Interessanti luoghi paralleli si riscontrano tra Contra falsos 63,7-71 e Quolibet II,14 (cod. C, ff. 88vb-89ra). Se il testo di quest’ultimo corrispondente a Contra falsos 63,7-37 mostra notevoli varianti redazionali e l’inversione d’ordine nella distinzione tra mercatura in senso proprio e in senso improprio, il resto del brano è fondamentalmente identico a Contra falsos 63,38-71, ma con talune varianti redazionali che sembrano migliorare grammaticalmente il relativo brano del Contra falsos; il che farebbe pensare che sia Quolibet II a utilizzare - perfezionandolo - il testo del Contra falsos e non viceversa. Qualora la dettagliata collazione dei due testi confermasse questa prima impressione, il Contra falsos otterrebbe un solido termine ante quem rispetto a Quolibet II, sicuramente datato. Ma la questione dovrà esser ripresa in occasione dell’edizione dei quodlibeti di Remigio.
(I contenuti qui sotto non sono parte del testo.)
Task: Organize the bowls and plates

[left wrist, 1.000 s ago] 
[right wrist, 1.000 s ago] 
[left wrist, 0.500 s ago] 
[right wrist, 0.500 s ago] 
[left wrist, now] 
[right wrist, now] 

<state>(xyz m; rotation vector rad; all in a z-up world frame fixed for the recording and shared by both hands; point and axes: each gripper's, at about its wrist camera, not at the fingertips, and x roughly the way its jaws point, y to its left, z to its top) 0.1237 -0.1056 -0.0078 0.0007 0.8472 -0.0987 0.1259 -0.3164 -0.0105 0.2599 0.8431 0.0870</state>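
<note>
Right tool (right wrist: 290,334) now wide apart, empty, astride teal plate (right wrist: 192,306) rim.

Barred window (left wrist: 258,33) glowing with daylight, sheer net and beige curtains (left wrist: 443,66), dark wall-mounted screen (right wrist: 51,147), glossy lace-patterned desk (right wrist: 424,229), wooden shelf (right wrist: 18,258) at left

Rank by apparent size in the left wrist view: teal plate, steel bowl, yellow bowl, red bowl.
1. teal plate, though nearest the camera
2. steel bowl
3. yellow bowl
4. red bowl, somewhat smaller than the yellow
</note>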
Le Distinctiones invece sono legate, per una possibile datazione relativa, alle Postille super Cantica. Come abbiamo ricordato, Postille e Distinctiones sono trasmesse dal Laurenziano 516, rispettivamente ff. 221r-266v e ff. 266v-268v. Si tratta d’un codice composito, e le tre parti che attualmente lo costituiscono (commenti al Cantico di Egidio «de Brago», Enrico da Lexington e Remigio dei Girolami) «furono riunite tardivamente, dato che la segnatura a c. 220v è quattrocentesca» (POMARO, Censimento I, 455), molto probabilmente dopo l’inventario 1489 di fra Tommaso dei Sardi, visto che costui recensisce le opere separatamente (Studio 254). La sezione remigiana del codice (ff. 221r-268v) è costituita da quattro sesterni integri, di cui l’ultimo (ff. 257r-268v) comprende parte finale delle Postille e le Distinctiones della lettera A (con annuncio della lettera B). Nelle prime ci sono interventi autografi dell’autore, le seconde - incomplete - sono tutte autografe. Lo stato paleografico e redazionale delle Distinctiones testimonia una bozza di lavoro; Remigio vi è sorpreso in fase di prima redazione, per lo meno di elaborazione (Studio 268-69). Tale stato di cose non lega indissolubilmente le Distinctiones alla datazione delle Postille? Remigio ha abbozzato le Distinctiones sulle carte dell’ultimo sesterno rimaste in bianco quando le Postille erano state integralmente trascritte; in altre parole, le Distinctiones devono esser posteriori alle Postille.
Mentre i tre rimandi dai sermonari alle Distinctiones sono tutti di mano B, e dunque non implicano alcun termine temporale se non quello della morte di Remigio (1319), il prologo delle Postille è trascritto da mano A anche in cod. G4, ff. 314vb-316ra; il che permette d’inferire che queste ultime erano già state composte dall’autore quando mano A lavorava, tra novembre 1314 e agosto 1315, alla trascrizione di cod. G4. Resta il compito, per chi studierà le Postille, di accertarne il termine post quem.